Quote the listing below in full and exactly as written, but omit every picture.

★ ★ ★ ★ ★

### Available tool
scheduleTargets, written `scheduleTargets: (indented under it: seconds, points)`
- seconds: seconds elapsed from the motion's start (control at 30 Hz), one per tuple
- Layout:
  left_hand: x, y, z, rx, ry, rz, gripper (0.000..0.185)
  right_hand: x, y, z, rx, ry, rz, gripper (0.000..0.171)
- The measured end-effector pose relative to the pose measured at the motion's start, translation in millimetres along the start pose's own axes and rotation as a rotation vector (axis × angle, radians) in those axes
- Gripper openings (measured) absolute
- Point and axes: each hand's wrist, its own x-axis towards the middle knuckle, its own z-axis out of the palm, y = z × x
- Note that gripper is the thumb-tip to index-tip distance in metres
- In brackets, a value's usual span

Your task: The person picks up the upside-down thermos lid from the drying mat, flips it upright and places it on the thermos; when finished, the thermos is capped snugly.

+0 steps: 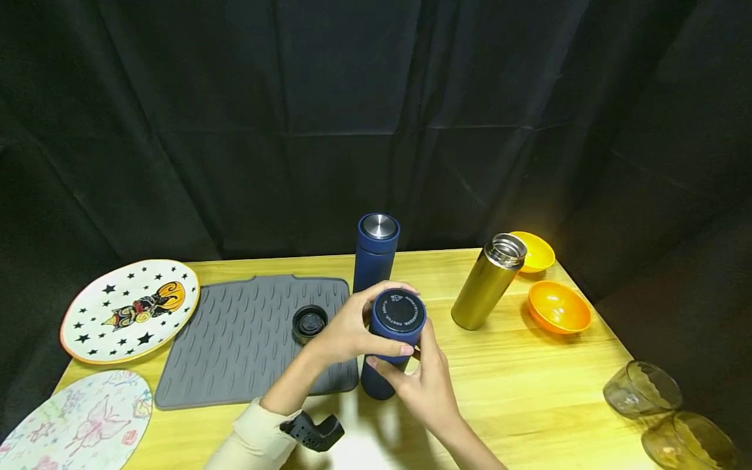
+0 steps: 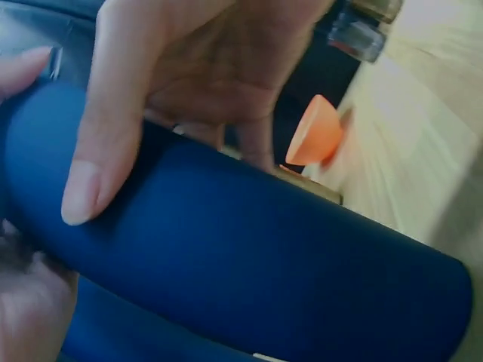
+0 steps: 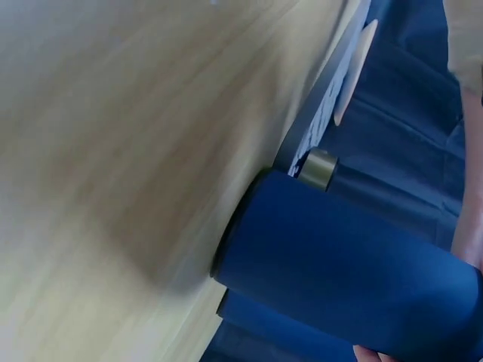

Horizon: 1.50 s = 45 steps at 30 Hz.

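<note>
My right hand (image 1: 425,385) grips lower body of blue flask (image 1: 392,339), upright on surface just right of grey mat (image 1: 252,339); left hand (image 1: 352,329) wraps top. I'd brace base firmly, avoid tipping

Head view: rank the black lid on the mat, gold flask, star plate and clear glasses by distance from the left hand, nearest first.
1. Black lid, on the grey mat, just left of the left hand.
2. Gold flask, to the right, past the blue bottle the hand grips.
3. Star plate, at the table's far left edge.
4. Clear glasses, at the near right corner.
</note>
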Motion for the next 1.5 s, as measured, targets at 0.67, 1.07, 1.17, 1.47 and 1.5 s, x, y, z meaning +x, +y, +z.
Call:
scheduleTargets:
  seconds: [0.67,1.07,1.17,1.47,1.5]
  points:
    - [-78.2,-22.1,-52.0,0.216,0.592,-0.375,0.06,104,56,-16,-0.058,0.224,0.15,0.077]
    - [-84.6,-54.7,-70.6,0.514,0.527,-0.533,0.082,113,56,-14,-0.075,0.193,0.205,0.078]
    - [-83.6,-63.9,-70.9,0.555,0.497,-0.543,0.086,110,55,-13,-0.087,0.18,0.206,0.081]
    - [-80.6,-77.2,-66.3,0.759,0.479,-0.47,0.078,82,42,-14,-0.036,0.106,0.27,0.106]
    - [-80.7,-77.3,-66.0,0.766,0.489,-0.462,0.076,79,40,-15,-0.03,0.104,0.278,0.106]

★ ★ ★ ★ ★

• [Reply to the task]
### Available tool
scheduleTargets, written `scheduleTargets: (indented under it: seconds, points)`
- seconds: seconds elapsed from the motion's start (control at 30 Hz), one per tuple
- Layout:
  left_hand: x, y, z, rx, ry, rz, gripper (0.000..0.185)
  right_hand: x, y, z, rx, ry, rz, gripper (0.000..0.171)
- The measured end-effector pose relative to the pose measured at the motion's start, translation in millimetres along the start pose's own axes and rotation as a rotation vector (axis × angle, radians) in those axes
- Gripper openings (measured) absolute
- Point and axes: each hand's wrist, its own x-axis towards the middle knuckle, its own z-axis out of the palm, y = z × x
- Note that gripper is the thumb-tip to index-tip distance in metres
- In brackets, a value's usual span

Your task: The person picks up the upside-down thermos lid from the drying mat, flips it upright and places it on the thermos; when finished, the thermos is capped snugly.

+0 steps: 
+0 steps: 
+0 steps: 

Horizon: 1.50 s = 45 steps at 30 Hz.

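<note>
My right hand (image 1: 425,385) grips lower body of blue flask (image 1: 392,339), upright on surface just right of grey mat (image 1: 252,339); left hand (image 1: 352,329) wraps top. I'd brace base firmly, avoid tipping

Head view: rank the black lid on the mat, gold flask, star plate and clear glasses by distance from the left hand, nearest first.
1. Black lid, on the grey mat, just left of the left hand.
2. Gold flask, to the right, past the blue bottle the hand grips.
3. Star plate, at the table's far left edge.
4. Clear glasses, at the near right corner.
</note>
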Motion for the next 1.5 s, as measured, targets at 0.67, 1.07, 1.17, 1.47 and 1.5 s, x, y, z meaning +x, +y, +z.
Call:
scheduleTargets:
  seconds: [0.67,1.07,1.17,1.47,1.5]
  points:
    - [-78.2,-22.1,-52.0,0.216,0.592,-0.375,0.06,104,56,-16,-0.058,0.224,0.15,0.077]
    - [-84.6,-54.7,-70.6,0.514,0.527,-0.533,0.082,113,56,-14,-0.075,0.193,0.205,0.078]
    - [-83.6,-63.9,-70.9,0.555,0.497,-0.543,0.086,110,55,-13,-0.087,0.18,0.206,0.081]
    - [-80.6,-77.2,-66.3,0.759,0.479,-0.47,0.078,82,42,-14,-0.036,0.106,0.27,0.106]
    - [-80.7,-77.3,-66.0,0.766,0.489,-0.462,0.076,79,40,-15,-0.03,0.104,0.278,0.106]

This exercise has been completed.